What you should do: I need the number of lines in the following entries that hold the word "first", and no other text.

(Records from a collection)
════════
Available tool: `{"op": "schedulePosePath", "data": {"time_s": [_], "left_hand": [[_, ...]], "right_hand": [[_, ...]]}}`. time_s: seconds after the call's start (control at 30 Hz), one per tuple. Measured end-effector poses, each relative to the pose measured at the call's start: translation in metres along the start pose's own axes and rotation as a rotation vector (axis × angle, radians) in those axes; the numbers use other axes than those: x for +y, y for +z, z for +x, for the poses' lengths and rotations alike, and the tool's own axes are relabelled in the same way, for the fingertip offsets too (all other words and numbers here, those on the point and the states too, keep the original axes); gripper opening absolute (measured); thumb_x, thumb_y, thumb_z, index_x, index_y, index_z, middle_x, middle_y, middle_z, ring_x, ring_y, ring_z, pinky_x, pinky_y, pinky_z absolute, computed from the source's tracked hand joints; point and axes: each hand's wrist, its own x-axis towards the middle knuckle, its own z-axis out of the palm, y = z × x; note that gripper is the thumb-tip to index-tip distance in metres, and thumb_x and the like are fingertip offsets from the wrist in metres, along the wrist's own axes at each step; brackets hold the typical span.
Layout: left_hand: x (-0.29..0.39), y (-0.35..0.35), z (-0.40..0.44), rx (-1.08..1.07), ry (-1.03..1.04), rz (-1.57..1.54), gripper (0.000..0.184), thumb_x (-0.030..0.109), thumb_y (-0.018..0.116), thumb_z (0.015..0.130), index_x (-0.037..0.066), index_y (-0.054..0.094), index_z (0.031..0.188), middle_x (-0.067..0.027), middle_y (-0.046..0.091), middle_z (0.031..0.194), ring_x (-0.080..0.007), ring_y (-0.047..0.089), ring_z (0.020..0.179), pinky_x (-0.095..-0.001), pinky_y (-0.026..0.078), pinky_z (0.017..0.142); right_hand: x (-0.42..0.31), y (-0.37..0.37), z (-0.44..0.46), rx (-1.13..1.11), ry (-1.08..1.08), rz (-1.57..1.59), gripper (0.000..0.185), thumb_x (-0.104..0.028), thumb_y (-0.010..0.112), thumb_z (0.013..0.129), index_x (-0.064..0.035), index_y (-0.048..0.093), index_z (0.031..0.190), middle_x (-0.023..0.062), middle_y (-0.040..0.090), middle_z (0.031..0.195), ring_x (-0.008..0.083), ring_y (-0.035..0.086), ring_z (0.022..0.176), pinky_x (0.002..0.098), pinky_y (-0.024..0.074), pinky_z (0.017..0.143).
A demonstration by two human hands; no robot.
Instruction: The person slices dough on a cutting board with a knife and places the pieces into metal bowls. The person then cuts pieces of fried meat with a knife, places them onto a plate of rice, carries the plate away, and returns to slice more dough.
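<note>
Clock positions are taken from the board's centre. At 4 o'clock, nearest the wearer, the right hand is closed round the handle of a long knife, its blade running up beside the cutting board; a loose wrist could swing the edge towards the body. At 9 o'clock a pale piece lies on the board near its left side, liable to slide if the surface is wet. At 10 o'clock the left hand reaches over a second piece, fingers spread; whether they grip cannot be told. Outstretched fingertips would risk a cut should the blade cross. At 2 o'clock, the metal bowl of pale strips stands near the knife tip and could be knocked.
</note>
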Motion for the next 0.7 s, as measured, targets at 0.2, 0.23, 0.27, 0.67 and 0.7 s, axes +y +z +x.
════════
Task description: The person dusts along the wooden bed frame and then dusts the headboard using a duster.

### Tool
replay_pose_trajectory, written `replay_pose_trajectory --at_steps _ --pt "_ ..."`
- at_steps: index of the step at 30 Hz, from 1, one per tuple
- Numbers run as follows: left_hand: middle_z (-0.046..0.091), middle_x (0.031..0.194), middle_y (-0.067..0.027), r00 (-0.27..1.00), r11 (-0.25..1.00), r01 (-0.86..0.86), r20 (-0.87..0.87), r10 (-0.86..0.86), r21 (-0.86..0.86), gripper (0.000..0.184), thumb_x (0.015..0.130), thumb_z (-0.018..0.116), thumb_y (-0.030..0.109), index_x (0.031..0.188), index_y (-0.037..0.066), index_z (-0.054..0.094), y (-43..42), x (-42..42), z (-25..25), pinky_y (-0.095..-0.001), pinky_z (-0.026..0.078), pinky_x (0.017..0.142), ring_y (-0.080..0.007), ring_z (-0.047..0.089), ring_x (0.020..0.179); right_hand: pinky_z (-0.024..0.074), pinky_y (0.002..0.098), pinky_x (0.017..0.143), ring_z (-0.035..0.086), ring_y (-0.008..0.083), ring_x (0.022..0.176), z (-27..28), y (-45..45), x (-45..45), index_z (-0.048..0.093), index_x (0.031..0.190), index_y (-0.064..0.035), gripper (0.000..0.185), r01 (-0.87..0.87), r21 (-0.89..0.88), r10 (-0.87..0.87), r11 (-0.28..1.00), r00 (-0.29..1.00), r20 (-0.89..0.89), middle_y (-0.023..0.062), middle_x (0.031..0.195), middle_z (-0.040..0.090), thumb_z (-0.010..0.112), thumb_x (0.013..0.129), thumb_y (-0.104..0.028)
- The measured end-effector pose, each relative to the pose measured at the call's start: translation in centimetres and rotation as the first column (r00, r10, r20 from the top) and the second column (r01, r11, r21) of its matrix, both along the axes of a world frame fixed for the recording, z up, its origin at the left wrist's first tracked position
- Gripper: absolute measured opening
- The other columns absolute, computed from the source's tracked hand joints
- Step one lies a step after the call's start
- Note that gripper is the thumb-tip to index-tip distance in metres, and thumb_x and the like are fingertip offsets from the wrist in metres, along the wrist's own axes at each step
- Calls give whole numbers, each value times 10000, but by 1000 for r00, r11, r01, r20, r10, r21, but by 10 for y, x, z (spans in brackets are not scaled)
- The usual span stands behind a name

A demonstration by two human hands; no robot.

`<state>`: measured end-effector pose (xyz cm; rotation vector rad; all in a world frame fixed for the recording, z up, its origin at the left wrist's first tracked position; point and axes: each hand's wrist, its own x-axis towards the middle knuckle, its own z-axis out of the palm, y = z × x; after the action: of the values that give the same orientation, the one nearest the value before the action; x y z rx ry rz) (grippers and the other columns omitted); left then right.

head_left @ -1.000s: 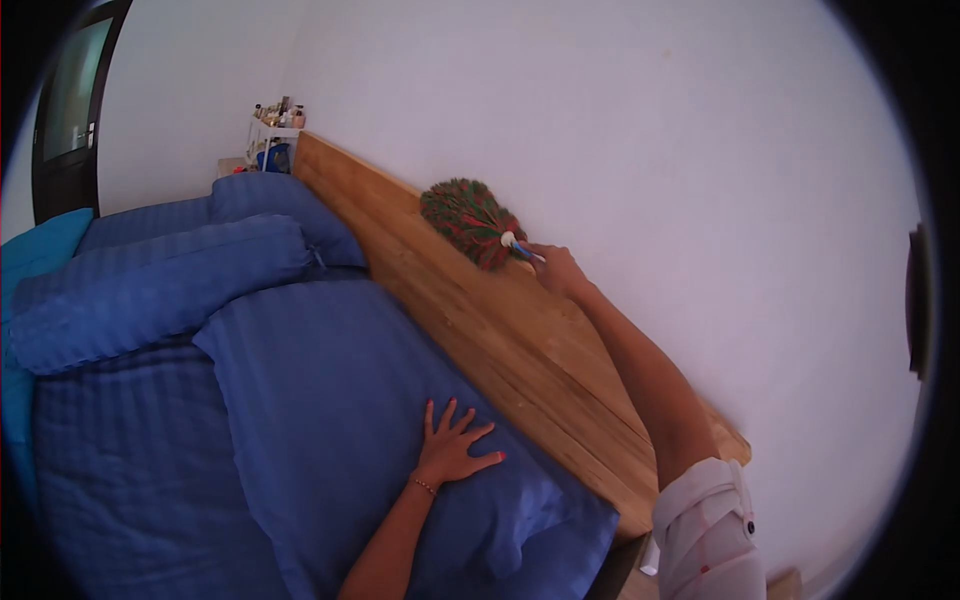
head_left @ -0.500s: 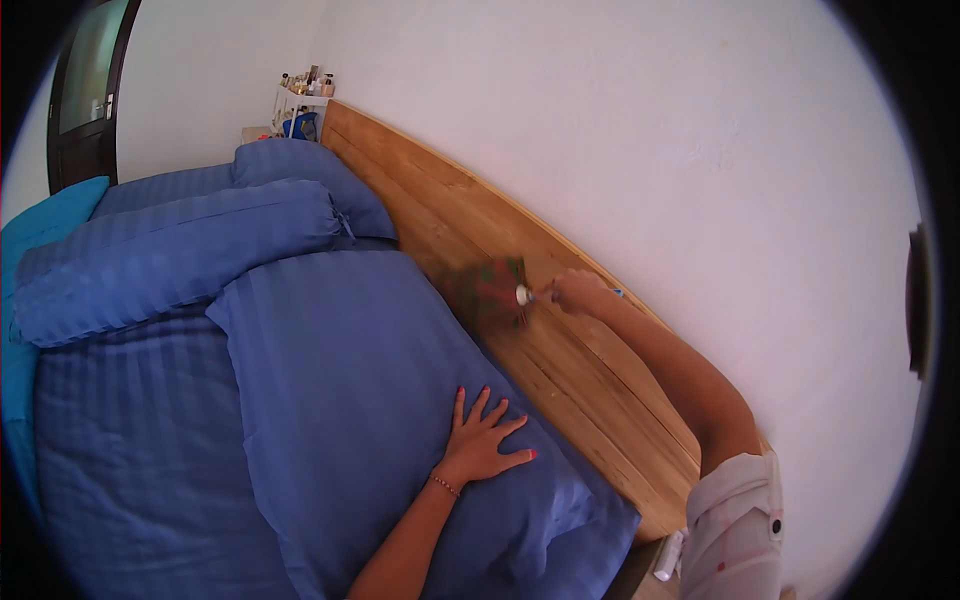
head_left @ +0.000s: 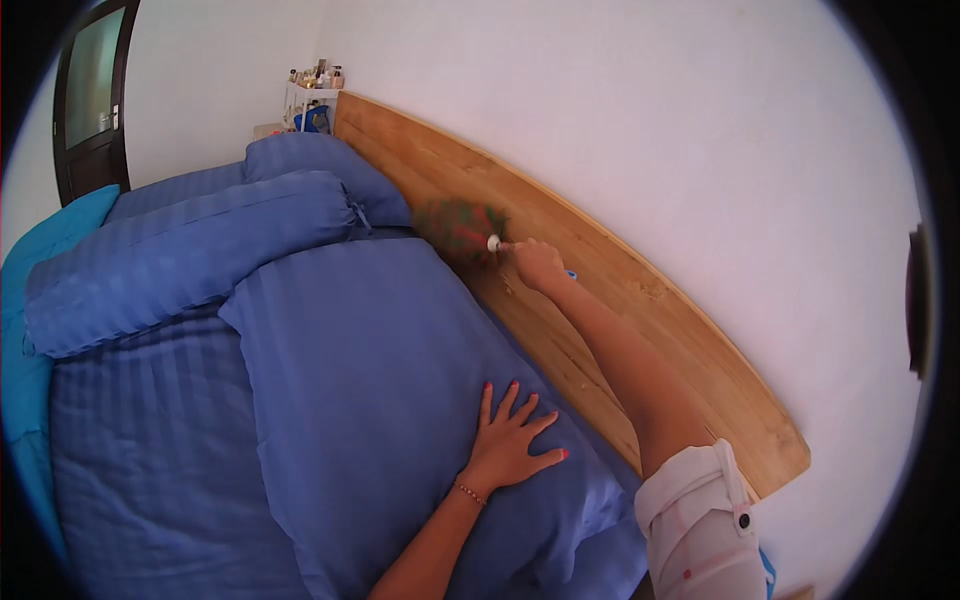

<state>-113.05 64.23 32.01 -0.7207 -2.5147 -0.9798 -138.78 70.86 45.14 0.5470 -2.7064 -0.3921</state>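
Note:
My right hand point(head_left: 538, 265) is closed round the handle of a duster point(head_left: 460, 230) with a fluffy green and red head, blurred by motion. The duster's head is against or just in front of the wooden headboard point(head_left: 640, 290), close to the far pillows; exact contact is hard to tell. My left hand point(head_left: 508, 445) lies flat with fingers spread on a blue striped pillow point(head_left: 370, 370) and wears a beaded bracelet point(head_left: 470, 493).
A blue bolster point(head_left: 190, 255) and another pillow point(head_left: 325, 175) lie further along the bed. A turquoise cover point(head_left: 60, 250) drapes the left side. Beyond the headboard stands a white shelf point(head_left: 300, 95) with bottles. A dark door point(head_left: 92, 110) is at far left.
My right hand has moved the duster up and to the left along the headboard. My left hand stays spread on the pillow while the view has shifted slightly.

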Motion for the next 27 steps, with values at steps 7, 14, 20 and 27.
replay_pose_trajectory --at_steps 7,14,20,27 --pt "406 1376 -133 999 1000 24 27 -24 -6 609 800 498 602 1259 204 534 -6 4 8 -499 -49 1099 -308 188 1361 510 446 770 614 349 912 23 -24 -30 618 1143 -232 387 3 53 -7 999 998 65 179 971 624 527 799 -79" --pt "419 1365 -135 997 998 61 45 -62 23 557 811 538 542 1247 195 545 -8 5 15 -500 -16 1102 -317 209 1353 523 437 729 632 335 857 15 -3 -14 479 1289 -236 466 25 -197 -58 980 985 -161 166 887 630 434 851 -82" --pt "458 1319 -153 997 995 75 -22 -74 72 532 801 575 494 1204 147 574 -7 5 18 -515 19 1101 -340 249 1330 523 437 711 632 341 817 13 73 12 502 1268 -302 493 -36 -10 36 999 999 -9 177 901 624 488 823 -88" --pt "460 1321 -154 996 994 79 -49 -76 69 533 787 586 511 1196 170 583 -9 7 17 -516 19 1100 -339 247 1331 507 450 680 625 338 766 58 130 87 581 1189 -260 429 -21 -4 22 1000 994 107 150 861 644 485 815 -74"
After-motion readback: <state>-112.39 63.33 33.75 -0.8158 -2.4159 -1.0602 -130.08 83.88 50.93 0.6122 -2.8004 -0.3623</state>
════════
Exercise result: 2